◆ Exercise description ◆
Excluding pictures, what does the listing below contain from the line with "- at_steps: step" up to and including the line with "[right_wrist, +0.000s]", word for word?
(Given records begins)
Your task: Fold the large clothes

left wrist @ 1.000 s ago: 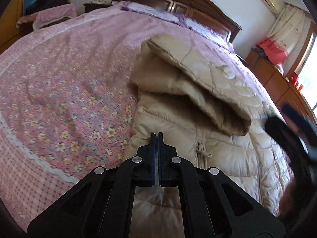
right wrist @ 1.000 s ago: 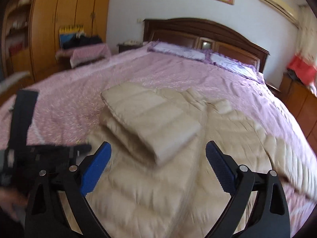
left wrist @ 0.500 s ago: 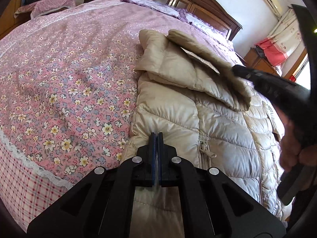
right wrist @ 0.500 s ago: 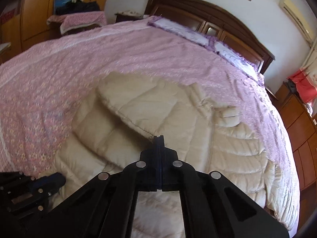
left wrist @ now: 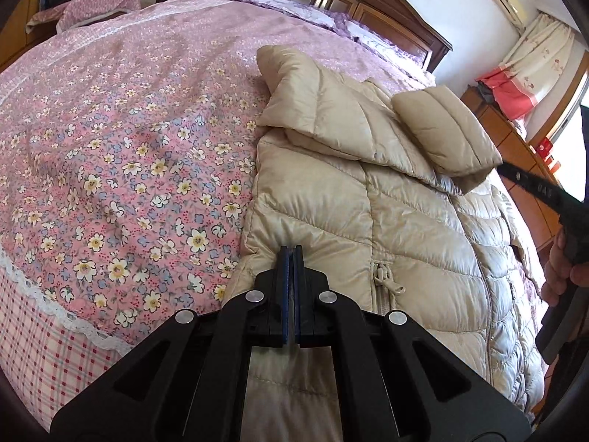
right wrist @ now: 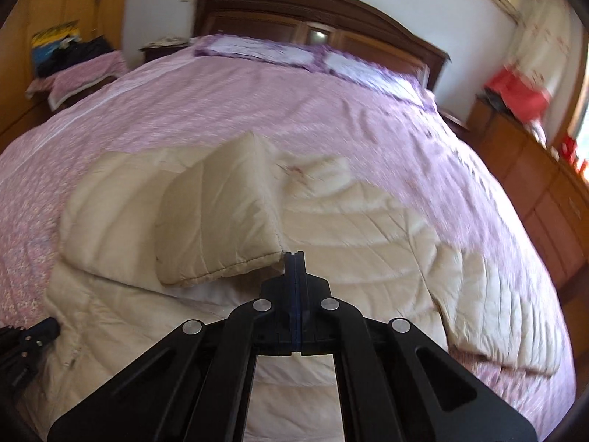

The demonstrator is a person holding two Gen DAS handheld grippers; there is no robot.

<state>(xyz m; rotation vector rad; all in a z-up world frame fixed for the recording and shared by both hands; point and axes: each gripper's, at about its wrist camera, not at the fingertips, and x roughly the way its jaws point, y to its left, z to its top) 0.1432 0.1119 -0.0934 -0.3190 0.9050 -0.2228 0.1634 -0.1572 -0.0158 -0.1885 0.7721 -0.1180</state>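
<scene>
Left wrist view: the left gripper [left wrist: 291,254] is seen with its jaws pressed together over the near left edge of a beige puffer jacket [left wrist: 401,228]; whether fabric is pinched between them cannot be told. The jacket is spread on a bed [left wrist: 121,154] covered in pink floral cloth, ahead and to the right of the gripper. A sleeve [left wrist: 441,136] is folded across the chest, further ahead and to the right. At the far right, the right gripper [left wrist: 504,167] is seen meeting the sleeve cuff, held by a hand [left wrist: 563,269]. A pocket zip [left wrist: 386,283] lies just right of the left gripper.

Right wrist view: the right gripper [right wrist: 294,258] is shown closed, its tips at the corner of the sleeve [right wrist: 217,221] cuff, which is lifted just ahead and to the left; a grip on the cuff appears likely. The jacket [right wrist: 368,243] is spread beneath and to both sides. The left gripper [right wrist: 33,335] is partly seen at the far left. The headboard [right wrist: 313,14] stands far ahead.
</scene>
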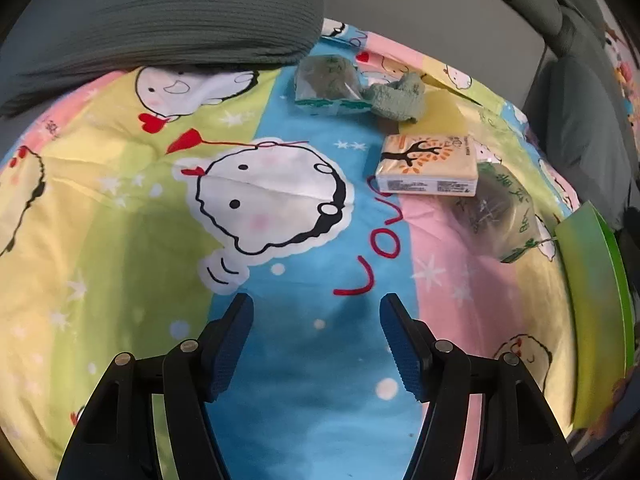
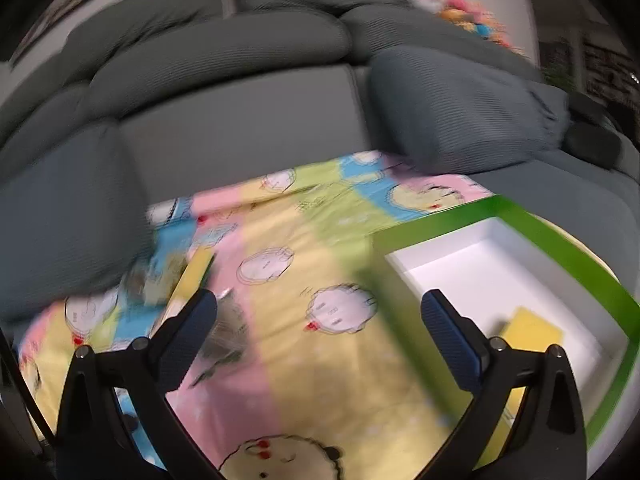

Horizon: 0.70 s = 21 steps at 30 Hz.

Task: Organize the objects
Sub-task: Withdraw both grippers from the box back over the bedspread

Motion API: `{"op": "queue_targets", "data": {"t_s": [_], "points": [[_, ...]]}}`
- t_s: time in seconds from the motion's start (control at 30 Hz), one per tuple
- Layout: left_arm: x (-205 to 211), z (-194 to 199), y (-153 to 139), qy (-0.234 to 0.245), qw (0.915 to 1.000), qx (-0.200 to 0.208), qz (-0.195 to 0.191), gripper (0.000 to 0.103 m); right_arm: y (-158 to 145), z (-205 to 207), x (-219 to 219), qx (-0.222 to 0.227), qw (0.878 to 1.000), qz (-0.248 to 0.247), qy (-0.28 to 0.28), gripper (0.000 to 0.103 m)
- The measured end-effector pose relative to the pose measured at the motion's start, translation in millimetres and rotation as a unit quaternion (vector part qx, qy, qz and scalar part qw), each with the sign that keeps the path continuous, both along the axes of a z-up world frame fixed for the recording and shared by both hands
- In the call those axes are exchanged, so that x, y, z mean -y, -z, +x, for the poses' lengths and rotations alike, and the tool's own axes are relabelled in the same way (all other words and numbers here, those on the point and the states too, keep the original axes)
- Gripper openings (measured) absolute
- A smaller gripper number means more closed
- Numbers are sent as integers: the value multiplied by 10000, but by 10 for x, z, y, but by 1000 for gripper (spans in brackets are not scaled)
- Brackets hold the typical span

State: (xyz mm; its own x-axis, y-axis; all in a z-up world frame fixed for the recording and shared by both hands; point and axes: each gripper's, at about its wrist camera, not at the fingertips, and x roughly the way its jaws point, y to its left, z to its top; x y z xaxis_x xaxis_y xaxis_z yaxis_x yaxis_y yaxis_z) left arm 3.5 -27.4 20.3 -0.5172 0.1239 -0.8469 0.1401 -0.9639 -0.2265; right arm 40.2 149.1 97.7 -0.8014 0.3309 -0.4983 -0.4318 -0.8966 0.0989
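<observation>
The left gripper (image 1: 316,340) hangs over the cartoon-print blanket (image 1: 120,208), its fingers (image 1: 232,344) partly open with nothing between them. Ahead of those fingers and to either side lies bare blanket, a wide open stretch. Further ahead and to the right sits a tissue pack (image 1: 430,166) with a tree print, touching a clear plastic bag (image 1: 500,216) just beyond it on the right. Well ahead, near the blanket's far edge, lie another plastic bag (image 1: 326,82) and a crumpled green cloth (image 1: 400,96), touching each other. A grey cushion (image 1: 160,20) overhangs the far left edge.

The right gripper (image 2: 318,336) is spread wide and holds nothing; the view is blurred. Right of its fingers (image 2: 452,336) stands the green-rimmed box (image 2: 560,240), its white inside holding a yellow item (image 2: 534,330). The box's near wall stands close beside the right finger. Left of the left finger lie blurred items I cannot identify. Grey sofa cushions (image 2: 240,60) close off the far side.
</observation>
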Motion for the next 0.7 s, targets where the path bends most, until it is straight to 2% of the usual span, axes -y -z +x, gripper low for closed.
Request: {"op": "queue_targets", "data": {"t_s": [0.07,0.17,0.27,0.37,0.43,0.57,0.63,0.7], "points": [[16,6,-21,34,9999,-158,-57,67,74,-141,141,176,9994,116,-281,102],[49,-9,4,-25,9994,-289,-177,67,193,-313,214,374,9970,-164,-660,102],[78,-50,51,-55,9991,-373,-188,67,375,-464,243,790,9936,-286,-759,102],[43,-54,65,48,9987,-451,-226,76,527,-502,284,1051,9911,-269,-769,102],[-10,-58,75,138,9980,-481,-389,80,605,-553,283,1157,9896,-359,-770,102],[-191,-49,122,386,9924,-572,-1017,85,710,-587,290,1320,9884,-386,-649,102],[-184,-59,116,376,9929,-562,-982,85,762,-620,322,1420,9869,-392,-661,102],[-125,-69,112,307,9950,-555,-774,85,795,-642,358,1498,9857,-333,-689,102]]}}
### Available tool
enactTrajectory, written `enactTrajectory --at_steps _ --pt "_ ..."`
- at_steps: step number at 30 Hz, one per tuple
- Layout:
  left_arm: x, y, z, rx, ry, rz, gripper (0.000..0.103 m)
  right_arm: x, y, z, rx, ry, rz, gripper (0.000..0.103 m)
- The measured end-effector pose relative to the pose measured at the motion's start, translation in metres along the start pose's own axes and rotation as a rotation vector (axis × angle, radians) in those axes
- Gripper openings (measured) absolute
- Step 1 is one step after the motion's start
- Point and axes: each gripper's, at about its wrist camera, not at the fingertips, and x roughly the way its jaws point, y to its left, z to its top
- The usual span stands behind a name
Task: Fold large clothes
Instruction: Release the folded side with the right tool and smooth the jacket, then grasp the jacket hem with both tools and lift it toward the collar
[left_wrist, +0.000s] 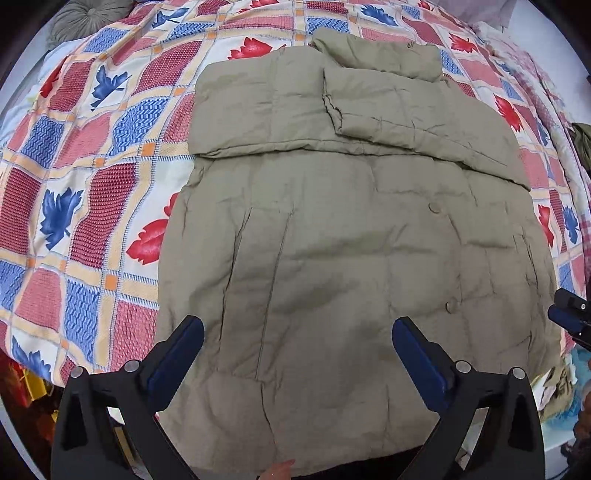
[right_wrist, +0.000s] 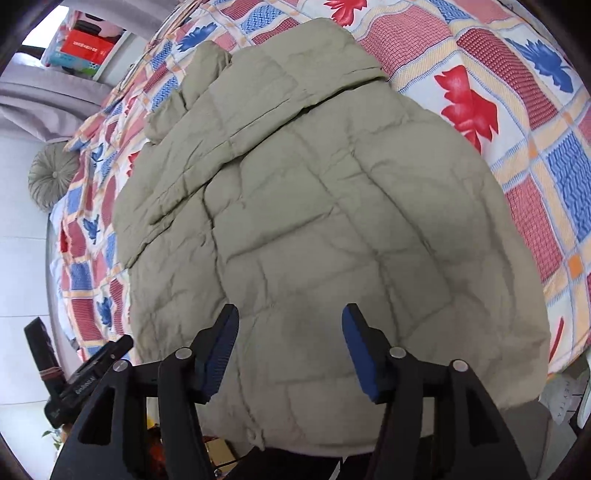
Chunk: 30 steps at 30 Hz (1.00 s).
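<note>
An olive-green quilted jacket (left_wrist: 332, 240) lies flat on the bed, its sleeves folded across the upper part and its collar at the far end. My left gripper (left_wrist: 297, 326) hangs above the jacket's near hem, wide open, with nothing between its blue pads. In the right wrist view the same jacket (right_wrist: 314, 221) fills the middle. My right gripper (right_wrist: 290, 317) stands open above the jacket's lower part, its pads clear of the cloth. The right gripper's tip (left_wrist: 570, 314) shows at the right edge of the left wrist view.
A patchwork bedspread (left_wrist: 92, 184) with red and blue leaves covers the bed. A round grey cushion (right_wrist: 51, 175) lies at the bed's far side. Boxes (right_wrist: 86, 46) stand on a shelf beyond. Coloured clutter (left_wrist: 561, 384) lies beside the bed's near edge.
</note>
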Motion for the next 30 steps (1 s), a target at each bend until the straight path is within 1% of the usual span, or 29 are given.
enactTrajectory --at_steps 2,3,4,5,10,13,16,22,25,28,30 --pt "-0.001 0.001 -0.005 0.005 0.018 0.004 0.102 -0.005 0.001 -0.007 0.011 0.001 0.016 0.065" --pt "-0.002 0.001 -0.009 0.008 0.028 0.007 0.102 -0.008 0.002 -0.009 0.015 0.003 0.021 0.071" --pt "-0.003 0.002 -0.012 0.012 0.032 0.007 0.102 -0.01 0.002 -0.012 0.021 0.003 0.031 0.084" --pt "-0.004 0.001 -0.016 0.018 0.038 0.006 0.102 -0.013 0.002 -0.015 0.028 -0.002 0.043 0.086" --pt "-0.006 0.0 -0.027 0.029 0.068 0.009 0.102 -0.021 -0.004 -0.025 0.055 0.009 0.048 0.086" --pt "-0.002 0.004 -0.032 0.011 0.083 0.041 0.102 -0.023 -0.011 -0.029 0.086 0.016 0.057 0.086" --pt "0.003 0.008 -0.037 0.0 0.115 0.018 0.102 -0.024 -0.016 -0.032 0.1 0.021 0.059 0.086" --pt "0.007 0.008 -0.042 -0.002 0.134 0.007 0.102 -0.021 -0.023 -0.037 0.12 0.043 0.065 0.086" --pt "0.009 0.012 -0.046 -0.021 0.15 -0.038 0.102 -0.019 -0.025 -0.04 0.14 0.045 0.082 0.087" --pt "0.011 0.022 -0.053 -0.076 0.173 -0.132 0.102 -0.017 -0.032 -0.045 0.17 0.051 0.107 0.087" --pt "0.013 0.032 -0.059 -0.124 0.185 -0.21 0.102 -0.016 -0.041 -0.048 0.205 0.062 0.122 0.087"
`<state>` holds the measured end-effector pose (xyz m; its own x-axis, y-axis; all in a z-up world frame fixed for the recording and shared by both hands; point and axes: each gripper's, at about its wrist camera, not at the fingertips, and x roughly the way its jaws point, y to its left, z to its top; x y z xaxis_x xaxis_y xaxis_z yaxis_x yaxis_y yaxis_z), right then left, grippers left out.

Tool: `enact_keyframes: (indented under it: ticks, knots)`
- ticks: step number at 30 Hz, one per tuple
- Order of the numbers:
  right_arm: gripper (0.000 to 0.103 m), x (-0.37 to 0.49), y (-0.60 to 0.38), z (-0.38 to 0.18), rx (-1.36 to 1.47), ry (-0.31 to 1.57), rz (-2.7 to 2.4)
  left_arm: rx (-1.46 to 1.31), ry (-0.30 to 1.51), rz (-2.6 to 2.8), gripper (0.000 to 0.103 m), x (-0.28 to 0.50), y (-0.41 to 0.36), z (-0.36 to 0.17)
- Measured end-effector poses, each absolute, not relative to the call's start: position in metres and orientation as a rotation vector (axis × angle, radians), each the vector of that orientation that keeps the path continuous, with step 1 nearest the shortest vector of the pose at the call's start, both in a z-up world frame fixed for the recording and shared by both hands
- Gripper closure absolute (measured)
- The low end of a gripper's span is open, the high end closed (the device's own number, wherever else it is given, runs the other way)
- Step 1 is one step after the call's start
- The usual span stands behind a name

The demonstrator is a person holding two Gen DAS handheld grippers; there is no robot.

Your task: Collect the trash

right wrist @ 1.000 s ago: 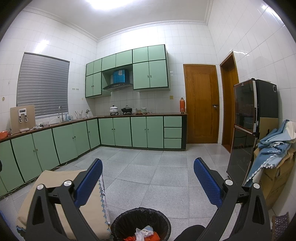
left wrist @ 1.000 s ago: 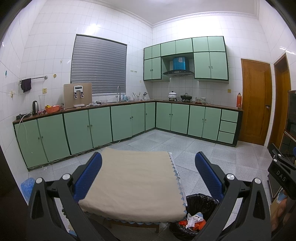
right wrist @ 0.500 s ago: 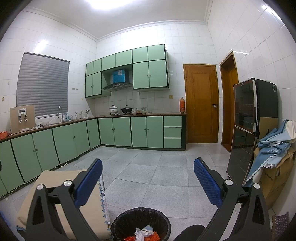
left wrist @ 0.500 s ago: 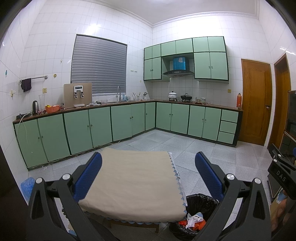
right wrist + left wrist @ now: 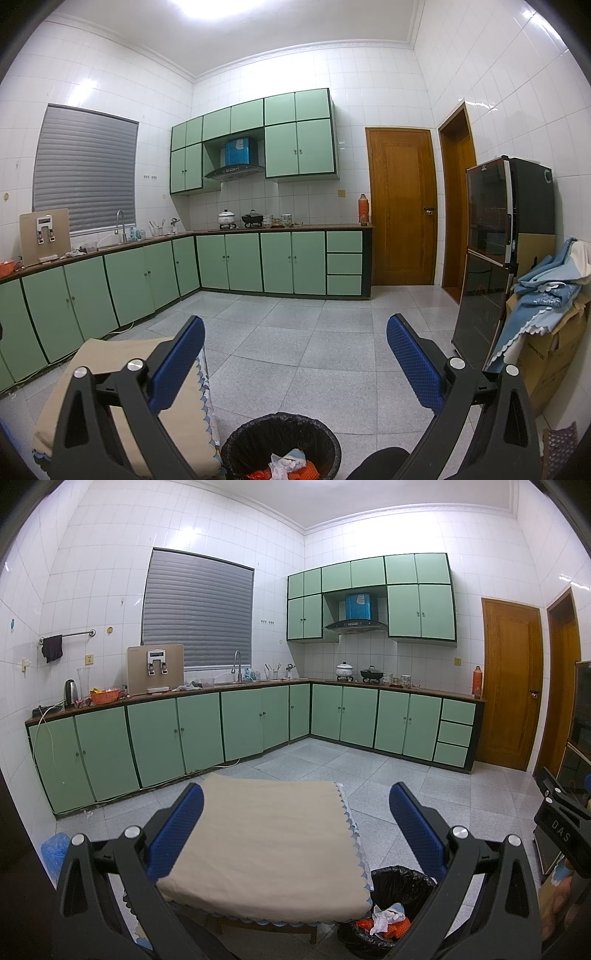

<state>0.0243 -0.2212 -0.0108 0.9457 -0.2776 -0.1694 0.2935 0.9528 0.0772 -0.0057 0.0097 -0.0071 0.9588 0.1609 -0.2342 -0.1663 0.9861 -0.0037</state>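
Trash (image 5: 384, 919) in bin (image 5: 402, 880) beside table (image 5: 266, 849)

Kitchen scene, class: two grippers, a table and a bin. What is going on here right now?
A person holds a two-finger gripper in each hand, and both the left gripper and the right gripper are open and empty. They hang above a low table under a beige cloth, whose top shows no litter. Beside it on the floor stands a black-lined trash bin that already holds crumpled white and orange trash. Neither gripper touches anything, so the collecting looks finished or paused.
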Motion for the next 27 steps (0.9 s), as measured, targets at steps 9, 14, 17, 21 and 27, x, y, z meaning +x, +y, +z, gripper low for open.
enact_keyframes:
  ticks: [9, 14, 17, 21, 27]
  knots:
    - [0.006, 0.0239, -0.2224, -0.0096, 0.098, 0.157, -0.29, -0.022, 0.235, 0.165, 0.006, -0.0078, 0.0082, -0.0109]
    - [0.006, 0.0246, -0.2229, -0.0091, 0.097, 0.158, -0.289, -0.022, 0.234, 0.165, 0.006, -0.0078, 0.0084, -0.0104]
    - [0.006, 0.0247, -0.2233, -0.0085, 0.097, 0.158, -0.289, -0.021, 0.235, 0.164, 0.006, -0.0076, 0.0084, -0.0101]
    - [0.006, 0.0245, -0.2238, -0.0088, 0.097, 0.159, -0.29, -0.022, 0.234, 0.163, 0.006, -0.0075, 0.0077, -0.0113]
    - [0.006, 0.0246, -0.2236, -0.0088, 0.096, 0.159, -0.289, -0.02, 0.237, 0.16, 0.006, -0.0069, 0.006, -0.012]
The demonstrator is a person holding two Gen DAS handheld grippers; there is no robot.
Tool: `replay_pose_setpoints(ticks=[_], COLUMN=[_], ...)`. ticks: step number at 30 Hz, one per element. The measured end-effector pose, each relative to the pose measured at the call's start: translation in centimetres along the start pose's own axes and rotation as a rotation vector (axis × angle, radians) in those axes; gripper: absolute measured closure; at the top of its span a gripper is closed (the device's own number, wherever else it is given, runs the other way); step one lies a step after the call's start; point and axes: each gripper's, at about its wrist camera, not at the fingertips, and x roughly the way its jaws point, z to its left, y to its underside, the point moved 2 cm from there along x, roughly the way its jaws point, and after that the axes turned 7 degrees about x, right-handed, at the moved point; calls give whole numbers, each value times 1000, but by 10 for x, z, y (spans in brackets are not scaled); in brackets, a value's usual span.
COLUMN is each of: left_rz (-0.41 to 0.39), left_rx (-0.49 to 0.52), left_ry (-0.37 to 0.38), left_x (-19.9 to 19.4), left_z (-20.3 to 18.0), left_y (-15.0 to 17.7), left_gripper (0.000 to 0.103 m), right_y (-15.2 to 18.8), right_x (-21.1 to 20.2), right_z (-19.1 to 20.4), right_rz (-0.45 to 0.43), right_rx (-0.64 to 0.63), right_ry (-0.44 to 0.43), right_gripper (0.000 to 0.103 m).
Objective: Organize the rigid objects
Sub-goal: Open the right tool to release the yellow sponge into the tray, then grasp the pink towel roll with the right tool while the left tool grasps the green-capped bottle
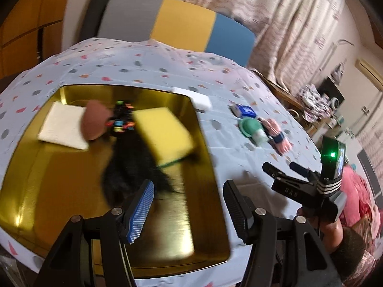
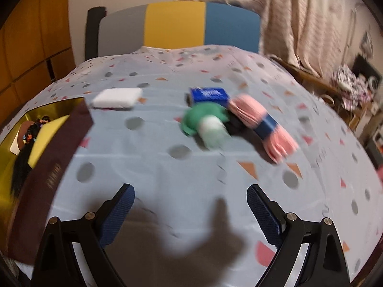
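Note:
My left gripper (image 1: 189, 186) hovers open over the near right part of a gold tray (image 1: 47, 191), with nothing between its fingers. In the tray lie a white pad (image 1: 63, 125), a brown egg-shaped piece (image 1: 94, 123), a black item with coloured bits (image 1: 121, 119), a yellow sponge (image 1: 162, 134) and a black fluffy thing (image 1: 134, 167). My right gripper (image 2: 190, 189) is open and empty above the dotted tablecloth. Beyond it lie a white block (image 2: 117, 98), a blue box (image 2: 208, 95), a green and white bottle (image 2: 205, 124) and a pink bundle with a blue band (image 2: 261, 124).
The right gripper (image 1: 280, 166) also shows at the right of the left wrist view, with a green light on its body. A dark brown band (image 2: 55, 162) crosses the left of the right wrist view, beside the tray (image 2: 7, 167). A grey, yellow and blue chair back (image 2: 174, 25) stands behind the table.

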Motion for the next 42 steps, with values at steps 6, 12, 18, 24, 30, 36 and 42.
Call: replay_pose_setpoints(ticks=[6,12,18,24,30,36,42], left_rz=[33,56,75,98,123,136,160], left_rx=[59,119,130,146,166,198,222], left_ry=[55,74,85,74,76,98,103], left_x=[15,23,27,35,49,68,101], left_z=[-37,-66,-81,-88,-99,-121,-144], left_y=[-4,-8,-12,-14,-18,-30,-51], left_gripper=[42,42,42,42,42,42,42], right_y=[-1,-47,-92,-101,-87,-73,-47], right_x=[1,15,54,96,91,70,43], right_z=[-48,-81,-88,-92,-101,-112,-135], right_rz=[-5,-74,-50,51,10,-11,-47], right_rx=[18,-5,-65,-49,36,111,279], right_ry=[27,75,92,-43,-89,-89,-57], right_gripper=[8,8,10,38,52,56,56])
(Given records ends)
◆ Answer for this exercise ◆
- at_steps: step number at 30 Hz, one per tuple
- Layout:
  left_arm: x, y, z, rx, ry, rz, gripper (0.000..0.103 m)
  right_arm: x, y, z, rx, ry, rz, gripper (0.000..0.103 m)
- The measured end-effector pose relative to the pose measured at the motion's start, translation in metres along the start pose's own axes and rotation as a rotation vector (axis × angle, radians) in those axes
- Gripper openings (measured) absolute
- Step 1 is one step after the motion's start
- Point and axes: each gripper's, at about its wrist camera, not at the fingertips, and x roughly the way its jaws point, y to its left, z to its top
- The usual span stands behind a name
Task: Fold large clothes
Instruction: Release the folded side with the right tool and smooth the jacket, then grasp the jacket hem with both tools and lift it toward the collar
[left_wrist, +0.000s] 
[right_wrist, +0.000s] 

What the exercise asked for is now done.